I'm not endorsing it as the best feature ever or as the way to do dependency management but it can be used in certain situations.

reply
okl
2 years ago
[-]
Git already has a similar feature. It's called worktree https://git-scm.com/docs/git-worktree

For example: `git worktree add <folder> <commit-hash>` checks out that commit in that folder.

reply
masklinn
2 years ago
[-]
Worktrees require checking out each branch individually.

And they’re something of a pain in the ass to manage as you can’t have two worktrees to the same branch.

So for temporary querying across a few branches doing clones is a lot easier (git will hardlink when cloning on the same FS so performances are not an issue, and you can just delete the scratch clones afterwards without the need to prune the worktrees), and if you regularly need to query things across a lot of branches worktrees are unusable.

reply
Vohlenzer
2 years ago
[-]
I find it helpful to keep a few worktrees around for common tasks.

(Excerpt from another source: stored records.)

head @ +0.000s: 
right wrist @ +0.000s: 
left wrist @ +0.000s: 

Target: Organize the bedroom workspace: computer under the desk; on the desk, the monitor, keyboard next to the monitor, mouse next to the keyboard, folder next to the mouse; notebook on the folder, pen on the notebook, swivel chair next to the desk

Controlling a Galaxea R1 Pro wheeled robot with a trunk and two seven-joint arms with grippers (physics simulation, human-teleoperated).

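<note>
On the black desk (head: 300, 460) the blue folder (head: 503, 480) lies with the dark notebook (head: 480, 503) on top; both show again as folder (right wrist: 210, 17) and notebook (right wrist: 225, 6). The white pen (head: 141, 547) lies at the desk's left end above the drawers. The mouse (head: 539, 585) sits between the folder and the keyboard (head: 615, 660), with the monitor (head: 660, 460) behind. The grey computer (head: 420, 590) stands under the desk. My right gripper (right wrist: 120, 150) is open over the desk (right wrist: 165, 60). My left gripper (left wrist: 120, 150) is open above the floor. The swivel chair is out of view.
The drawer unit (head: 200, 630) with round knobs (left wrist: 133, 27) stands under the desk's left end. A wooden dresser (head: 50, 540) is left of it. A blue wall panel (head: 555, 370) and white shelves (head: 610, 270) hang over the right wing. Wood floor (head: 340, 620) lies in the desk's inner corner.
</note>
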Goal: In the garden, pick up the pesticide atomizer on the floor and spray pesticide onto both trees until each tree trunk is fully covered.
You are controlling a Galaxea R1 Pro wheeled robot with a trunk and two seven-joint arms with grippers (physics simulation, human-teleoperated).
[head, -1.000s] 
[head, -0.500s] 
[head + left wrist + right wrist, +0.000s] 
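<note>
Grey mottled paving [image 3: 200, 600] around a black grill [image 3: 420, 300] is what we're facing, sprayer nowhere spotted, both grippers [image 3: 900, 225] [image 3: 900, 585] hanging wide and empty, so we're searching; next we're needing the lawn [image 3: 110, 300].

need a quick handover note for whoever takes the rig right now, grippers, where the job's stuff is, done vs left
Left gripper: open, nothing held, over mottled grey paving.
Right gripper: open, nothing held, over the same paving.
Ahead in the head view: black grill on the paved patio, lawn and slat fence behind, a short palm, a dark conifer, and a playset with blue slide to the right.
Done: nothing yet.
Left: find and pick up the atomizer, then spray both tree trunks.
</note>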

This saves me from throwing away my working copy when I switch to a different task;

  /source/repos/AcmeCorp            2fddd74f9a [bug/CurrentWork]
  /source/repos/AcmeCorp-hotfix     27175cf6c5 [hotfix/2023-11-27.1]
  /source/repos/AcmeCorp-master     016ca20b75 [master]
  /source/repos/AcmeCorp-reference  454be5348d [feature/RecentReviewedWork]
  /source/repos/AcmeCorp-release    95027177d7 [release9.12.0]
reply
vnorilo
2 years ago
[-]
TFA is for the actual data in the commit, not a parallel worktree.
reply
skadamat
2 years ago
[-]
Big fans of NFS, we built a Rust library that implemented NFS for a similar same use case (mounting Git repos): https://about.xethub.com/blog/nfs-fuse-why-we-built-nfs-serv...
reply
evgpbfhnr
2 years ago
[-]
> stale file handles... This is still a problem and I’m not sure how to fix it. I don’t understand how real NFS servers do this, maybe they just have a really big cache?

While some implementations probably cache things, most filesystems have an underlying file handle which allow opening the file directly (see name_to_handle_at(2)/open_by_handle_at(2) on linux, but other systems also have something similar it's just not necessarily exposed to userspace)

NFS servers can then just expose this along with some internal stuff (like export id for internal permissions checks etc)

This can lead to some interesting misfeature if a user can guess the handles -- on most filesystems it'll just be something like the inode number and some extra stuff that depending on the filesystem can be contiguously allocated, so +1 can work -- in that open by handle at won't check that the user has access to the full path: so a malign user could access some/subdir/file if file itself is open even if subdir isn't accessible. Thanksfully most recent filesystems allocate inodes pseudo-randomly, so this won't work well for most people.

(In this particular case, you could have commit id + a big hash table with paths inside the repo? Most recently large repos would fit in memory for one single revision and layout doesn't change all that much between commits, so that could work fairly well a bit past linux kernel size. For humongous repos some more tricks might be needed though)

reply
EdSchouten
2 years ago
[-]
Worth mentioning that if you use NFSv4, file handles can be up to 128 bytes in size. That’s big enough that you can sometimes get away with dumping the entire file state in it.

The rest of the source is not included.